**Data for review**

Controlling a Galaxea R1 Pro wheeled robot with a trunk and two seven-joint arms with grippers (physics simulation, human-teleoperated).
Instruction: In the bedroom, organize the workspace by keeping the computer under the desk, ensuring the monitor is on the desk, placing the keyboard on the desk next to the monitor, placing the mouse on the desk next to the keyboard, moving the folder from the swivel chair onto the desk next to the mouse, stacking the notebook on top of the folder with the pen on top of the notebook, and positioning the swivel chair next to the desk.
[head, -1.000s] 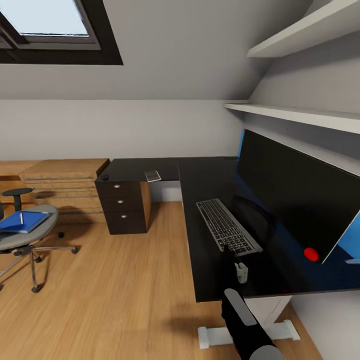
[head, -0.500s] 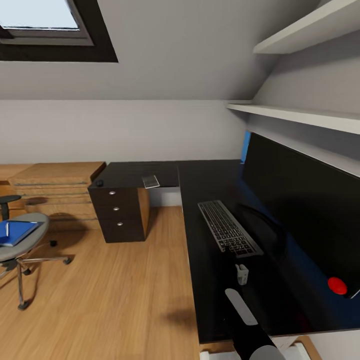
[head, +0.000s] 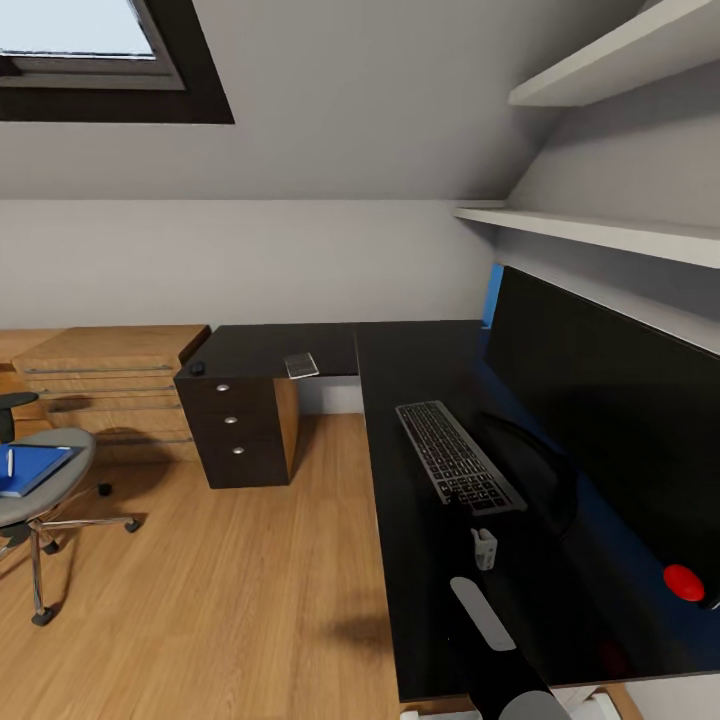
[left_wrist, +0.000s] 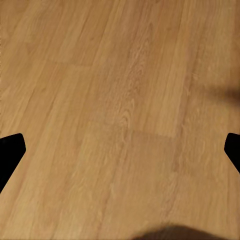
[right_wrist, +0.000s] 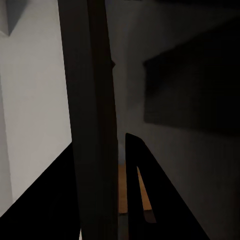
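Note:
The black desk (head: 400, 360) runs along the right wall in the head view. On it stands the monitor (head: 600, 400), with the keyboard (head: 455, 468) lying in front of it. The mouse (head: 197, 368) and the notebook (head: 302, 364) lie on the desk's far wing. At the left edge the swivel chair (head: 55, 490) holds the blue folder (head: 30, 470) with the pen (head: 10, 462) on it. My right arm (head: 482, 612) reaches over the desk's near end; the right gripper (right_wrist: 102, 140) has its dark fingers close together with nothing held. My left gripper (left_wrist: 120, 150) is open above bare wood floor. The computer is out of view.
A three-drawer black unit (head: 238, 425) stands under the desk's far wing. Beside it is a light-wood drawer chest (head: 105, 385). White shelves (head: 600, 235) hang over the monitor. Wood floor (head: 220, 580) lies between the chair and the desk.
The head view has shifted as the robot moved, so the chair and chest sit further left in the picture and the monitor looks closer. No object has moved on its own.

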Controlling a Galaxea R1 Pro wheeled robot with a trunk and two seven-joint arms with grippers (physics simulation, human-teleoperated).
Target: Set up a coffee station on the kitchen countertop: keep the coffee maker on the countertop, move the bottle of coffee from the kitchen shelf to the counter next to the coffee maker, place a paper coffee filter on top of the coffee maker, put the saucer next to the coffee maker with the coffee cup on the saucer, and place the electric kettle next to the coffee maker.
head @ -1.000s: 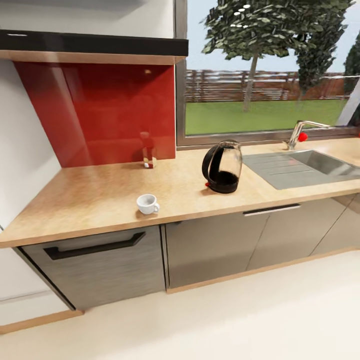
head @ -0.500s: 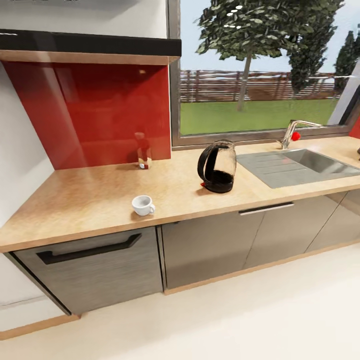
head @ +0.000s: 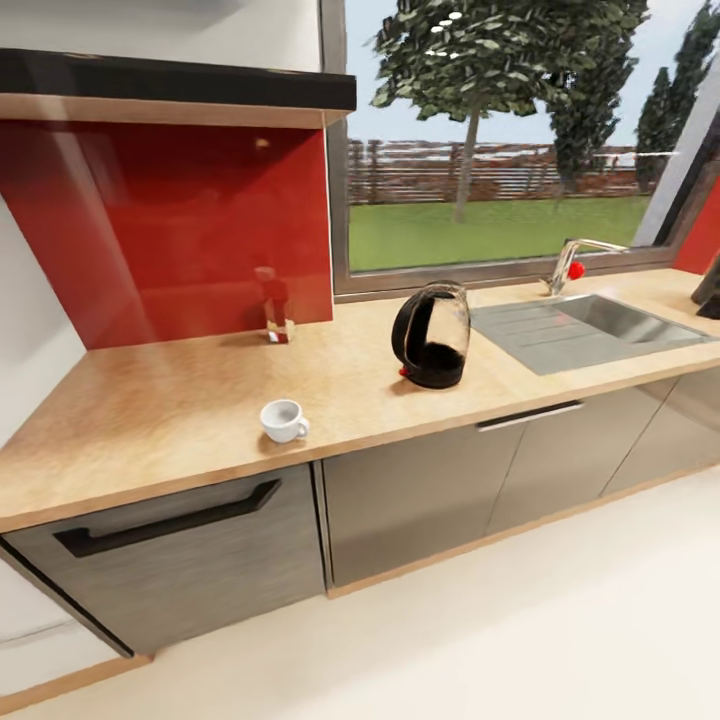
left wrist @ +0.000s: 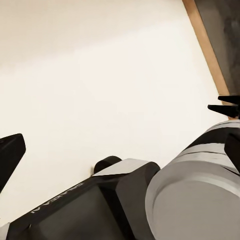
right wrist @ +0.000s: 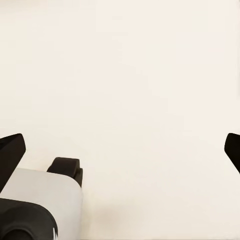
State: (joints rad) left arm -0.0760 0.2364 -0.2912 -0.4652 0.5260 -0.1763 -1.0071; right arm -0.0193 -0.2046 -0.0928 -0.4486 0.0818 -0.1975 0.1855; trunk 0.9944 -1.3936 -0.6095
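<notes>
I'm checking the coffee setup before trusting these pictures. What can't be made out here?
- Dark object at the head view's right edge: cut off, so I cannot tell what it is.
- Small bottle by the red backsplash: too blurred to identify.
- Coffee cup on the kitchen countertop: contents too small to see.
- Left tool, right tool: fingertips cropped at the wrist views' edges.

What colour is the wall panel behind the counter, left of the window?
Glossy red wall panel, clearest in the head view.

home kitchen | worktop (head: pixel 180 400), steel sink (head: pixel 590 325), tap (head: pixel 570 262), garden window (head: pixel 490 150)
</notes>
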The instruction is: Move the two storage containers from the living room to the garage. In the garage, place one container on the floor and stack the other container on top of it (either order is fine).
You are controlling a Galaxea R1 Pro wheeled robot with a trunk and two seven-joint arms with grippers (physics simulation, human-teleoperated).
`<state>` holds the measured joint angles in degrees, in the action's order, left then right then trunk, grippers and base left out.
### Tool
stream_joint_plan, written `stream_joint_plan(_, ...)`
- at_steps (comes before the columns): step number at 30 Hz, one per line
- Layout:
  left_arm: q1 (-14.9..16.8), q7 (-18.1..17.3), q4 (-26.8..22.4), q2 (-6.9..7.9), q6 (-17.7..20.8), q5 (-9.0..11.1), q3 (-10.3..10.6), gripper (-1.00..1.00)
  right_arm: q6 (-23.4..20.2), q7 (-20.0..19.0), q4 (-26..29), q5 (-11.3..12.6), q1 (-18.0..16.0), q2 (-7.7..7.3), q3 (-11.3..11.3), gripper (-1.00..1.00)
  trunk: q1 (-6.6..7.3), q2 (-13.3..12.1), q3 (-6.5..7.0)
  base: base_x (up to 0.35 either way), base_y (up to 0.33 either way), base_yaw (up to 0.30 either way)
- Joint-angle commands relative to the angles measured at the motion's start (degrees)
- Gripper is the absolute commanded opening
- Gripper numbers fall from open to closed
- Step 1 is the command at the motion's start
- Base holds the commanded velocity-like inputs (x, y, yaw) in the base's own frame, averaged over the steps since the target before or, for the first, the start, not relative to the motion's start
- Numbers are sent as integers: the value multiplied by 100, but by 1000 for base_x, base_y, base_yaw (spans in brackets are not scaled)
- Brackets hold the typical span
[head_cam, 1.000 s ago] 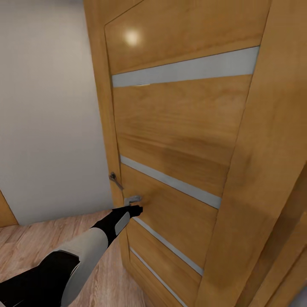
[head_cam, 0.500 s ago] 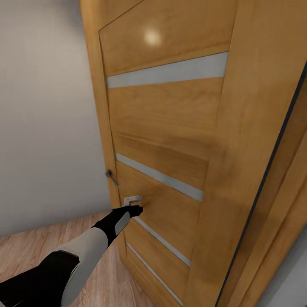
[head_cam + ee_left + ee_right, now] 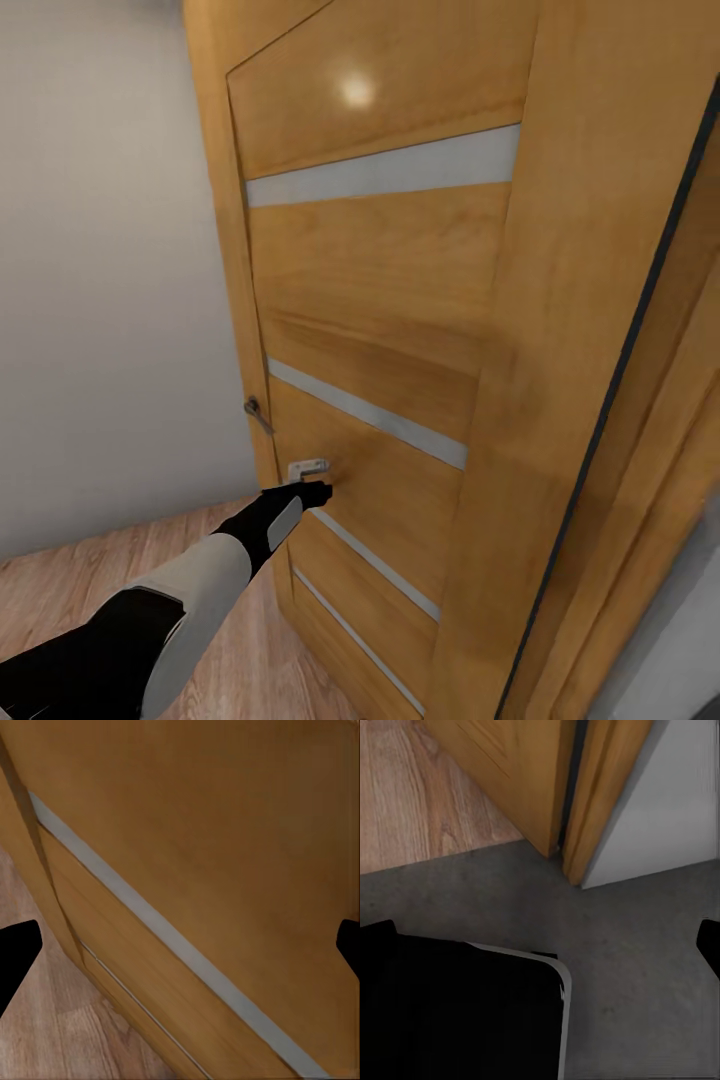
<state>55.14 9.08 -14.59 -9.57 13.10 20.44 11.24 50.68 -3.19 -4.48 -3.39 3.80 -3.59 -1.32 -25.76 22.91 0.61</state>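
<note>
The two storage containers are out of view. My left arm reaches forward to a wooden door (image 3: pixel 380 300). My left gripper (image 3: pixel 316 492) is at the door's face, just below a small metal plate (image 3: pixel 307 468). In the left wrist view, the left gripper (image 3: pixel 180 952) is open, its dark fingertips (image 3: pixel 16 949) far apart, with only the door panel between them. My right gripper (image 3: pixel 540 941) is open too and holds nothing. It hangs over dark grey concrete floor (image 3: pixel 645 945).
The door has grey glass strips (image 3: pixel 380 168) and a lever handle (image 3: pixel 257 413) at its edge. A pale wall (image 3: pixel 100 300) stands on the left above light wood planks (image 3: pixel 60 590). Below the right gripper are my black base (image 3: pixel 457 1012), the door frame's foot (image 3: pixel 585 810) and a pale wall (image 3: pixel 667 787).
The whole view has shifted. The door panel now sits further left in it, and a dark gap shows along its right side. My left arm keeps its place against the door.
</note>
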Motion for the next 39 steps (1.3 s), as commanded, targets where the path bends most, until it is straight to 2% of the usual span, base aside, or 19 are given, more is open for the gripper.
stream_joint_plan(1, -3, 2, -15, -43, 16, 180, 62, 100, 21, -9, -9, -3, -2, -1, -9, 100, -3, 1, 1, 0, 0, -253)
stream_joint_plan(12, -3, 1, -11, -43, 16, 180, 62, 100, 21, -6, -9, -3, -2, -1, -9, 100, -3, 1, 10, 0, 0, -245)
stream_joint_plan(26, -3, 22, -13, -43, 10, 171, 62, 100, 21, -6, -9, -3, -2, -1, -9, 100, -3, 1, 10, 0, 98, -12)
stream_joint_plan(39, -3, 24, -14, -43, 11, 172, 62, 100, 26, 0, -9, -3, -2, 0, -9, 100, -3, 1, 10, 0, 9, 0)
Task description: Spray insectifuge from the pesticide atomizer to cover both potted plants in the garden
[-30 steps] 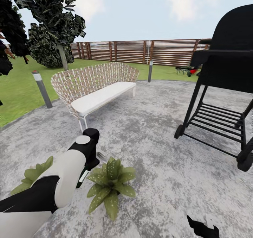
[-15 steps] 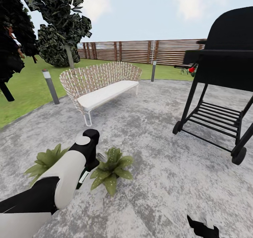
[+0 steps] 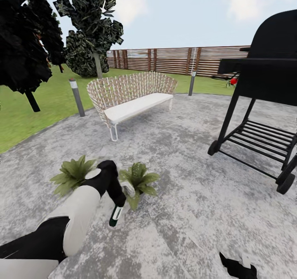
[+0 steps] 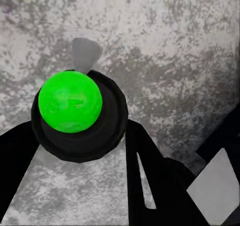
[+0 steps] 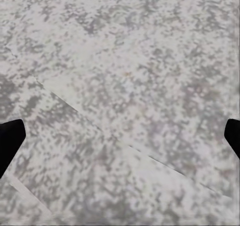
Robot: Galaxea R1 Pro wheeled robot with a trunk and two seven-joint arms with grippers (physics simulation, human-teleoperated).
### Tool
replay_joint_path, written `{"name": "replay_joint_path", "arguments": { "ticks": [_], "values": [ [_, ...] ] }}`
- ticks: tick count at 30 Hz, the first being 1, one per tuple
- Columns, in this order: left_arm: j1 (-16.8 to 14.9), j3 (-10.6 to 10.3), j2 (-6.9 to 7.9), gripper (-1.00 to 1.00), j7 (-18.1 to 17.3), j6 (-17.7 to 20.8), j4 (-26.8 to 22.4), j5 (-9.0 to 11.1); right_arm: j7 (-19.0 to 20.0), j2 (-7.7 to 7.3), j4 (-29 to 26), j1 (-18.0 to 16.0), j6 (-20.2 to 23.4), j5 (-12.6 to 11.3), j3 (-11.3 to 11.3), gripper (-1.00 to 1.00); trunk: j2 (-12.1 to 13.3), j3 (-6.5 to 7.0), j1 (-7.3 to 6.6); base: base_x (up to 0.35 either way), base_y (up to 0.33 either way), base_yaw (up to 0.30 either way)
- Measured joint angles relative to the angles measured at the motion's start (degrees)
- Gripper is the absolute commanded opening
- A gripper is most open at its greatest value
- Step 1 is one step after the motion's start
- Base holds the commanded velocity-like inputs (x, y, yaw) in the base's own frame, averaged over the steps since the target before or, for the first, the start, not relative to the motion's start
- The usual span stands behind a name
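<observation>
The left gripper [image 3: 117,199] is clamped on the slim dark-green pesticide atomizer [image 3: 116,216], just beside the two leafy green potted plants [image 3: 138,180]; spraying apparently remains.

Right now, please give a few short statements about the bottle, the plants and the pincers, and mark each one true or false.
1. The left pincer holds the pesticide atomizer. True.
2. The two potted plants stand on the lawn. False: they stand on the grey paving.
3. The wicker bench is beyond the plants. True.
4. The right pincer grips a plant. False: its tips stand wide apart, with paving between them.
</observation>
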Motion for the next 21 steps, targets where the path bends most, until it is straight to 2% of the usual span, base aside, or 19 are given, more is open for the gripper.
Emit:
{"name": "replay_joint_path", "arguments": {
  "ticks": [2, 4, 5, 7, 8, 9, 12, 13, 15, 16, 17, 18, 19, 21],
  "values": [
    [2.1, -0.1, 0.15, -1.0, 5.2, -2.8, 0.0, 5.8, 0.0, 0.07, -0.1, 0.0, 0.0, 0.0, 0.1, 1.0, 0.0, 0.0, 0.0, -0.292, -0.136, 0.008],
    [3.1, -0.1, 0.29, -1.0, 7.2, -6.0, 0.1, 9.0, 0.4, 0.08, -0.2, 0.0, 0.1, 0.0, 0.2, 1.0, 0.0, 0.01, 0.0, -0.304, -0.112, 0.003],
    [3.4, 0.0, 0.34, -1.0, 7.5, -8.4, 0.1, 9.8, 0.9, 0.08, -0.5, 0.0, 0.1, 0.1, 0.5, 1.0, 0.0, 0.01, 0.0, -0.309, -0.1, 0.001],
    [4.3, 0.2, 0.51, -1.0, 7.8, -15.7, 0.2, 11.4, 4.5, 0.08, -3.1, 0.0, 0.1, 0.8, 3.4, 1.0, 0.0, 0.01, 0.0, -0.312, -0.088, 0.0],
    [4.7, 0.2, 0.61, -1.0, 7.7, -17.4, 0.1, 11.9, 6.3, 0.07, -5.0, 0.0, 0.0, 0.9, 4.5, 1.0, 0.0, 0.01, 0.0, -0.314, -0.081, 0.0],
    [5.2, 0.3, 0.93, -1.0, 7.4, -18.9, 0.1, 12.6, 8.9, 0.06, -8.4, 0.0, 0.1, 1.0, 5.7, 1.0, 0.0, 0.01, 0.0, -0.314, -0.08, 0.0],
    [5.7, 0.3, 2.37, -1.0, 6.2, -20.5, 0.1, 15.1, 16.1, 0.19, -17.1, 0.0, 0.5, 1.1, 6.7, 1.0, 0.0, 0.01, -0.01, -0.283, -0.057, 0.0],
    [5.8, 0.3, 3.21, -1.0, 5.5, -21.3, 0.1, 16.6, 19.4, 0.35, -20.0, 0.0, 1.0, 1.1, 6.8, 1.0, 0.0, 0.01, -0.01, -0.165, -0.02, 0.0],
    [6.1, 0.3, 4.36, -1.0, 4.5, -23.2, 0.1, 19.3, 23.5, 0.52, -23.8, 0.0, 2.9, 1.1, 6.9, 1.0, 0.0, 0.01, -0.03, -0.08, -0.01, 0.0],
    [6.6, 0.3, 5.14, -1.0, 3.5, -25.0, 0.2, 21.3, 26.4, 0.6, -27.0, 0.0, 5.5, 1.1, 6.9, 1.0, 0.0, 0.01, -0.03, -0.035, -0.004, 0.0],
    [7.0, 0.3, 5.57, -1.0, 2.9, -26.0, 0.2, 22.5, 28.4, 0.67, -29.3, 0.0, 7.6, 1.1, 6.9, 1.0, 0.0, 0.01, -0.03, -0.014, -0.002, 0.0],
    [7.9, 0.2, 6.07, -1.0, 2.0, -27.2, 0.2, 23.9, 33.2, 0.74, -33.8, 0.0, 11.7, 1.0, 6.9, 1.0, 0.0, 0.01, -0.04, -0.004, 0.0, 0.0],
    [8.6, 0.1, 6.29, -1.0, 1.4, -27.8, 0.2, 24.6, 40.1, 0.76, -39.6, 0.0, 16.3, 1.0, 6.8, 1.0, 0.0, 0.01, -0.04, -0.001, 0.0, 0.0],
    [8.8, -0.2, 6.06, -1.0, 1.2, -27.9, 0.2, 24.7, 44.9, 0.78, -45.0, 0.0, 19.3, 1.1, 6.9, 1.0, 0.0, 0.01, -0.04, 0.0, 0.0, 0.0]
  ]
}}
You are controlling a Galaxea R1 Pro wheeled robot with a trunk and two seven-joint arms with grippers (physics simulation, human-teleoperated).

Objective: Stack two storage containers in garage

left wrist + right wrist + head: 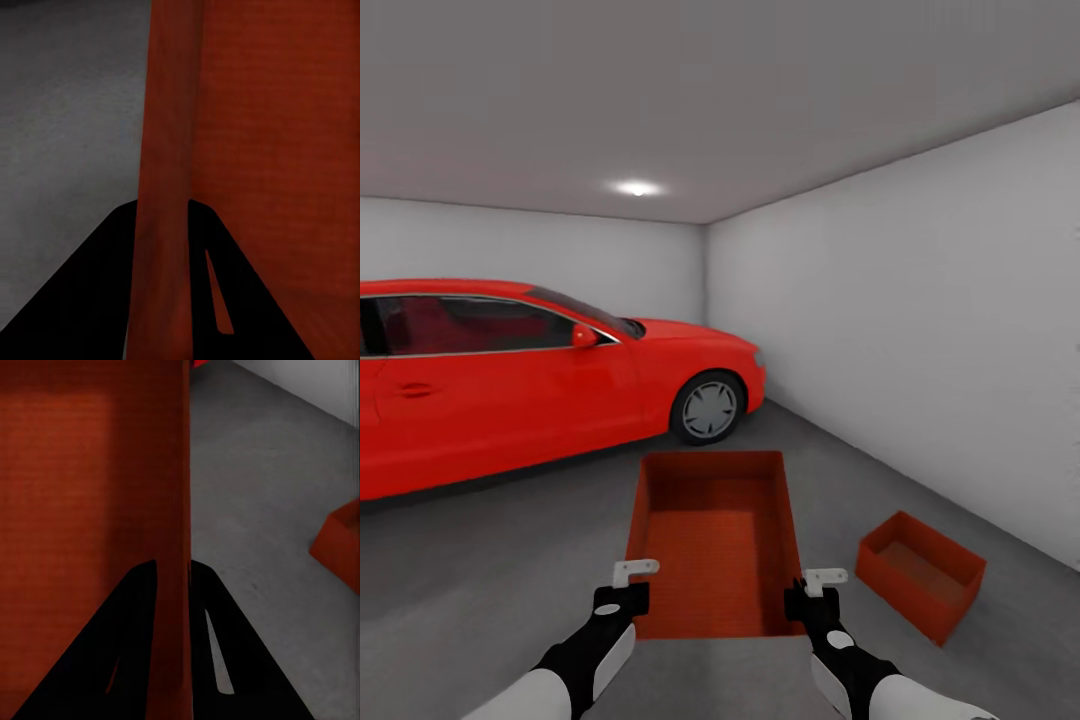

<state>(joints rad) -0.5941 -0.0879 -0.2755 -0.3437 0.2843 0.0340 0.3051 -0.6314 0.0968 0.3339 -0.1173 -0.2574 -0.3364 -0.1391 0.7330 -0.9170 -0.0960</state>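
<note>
Held container point(715, 545) lengthwise toward car point(510, 380).

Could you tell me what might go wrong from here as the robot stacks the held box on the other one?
The held box hangs only by its side walls, pinched by the left gripper and right gripper, so it could tilt or slip. The box on the floor lies off to the right and sits turned, so a misaligned stack is likely.
</note>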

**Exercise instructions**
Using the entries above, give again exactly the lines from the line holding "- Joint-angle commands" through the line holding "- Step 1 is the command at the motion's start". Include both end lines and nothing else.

**Answer for the task**
- Joint-angle commands relative to the angles measured at the motion's start (degrees)
- Gripper is the absolute commanded opening
- Gripper numbers fall from open to closed
- Step 1 is the command at the motion's start

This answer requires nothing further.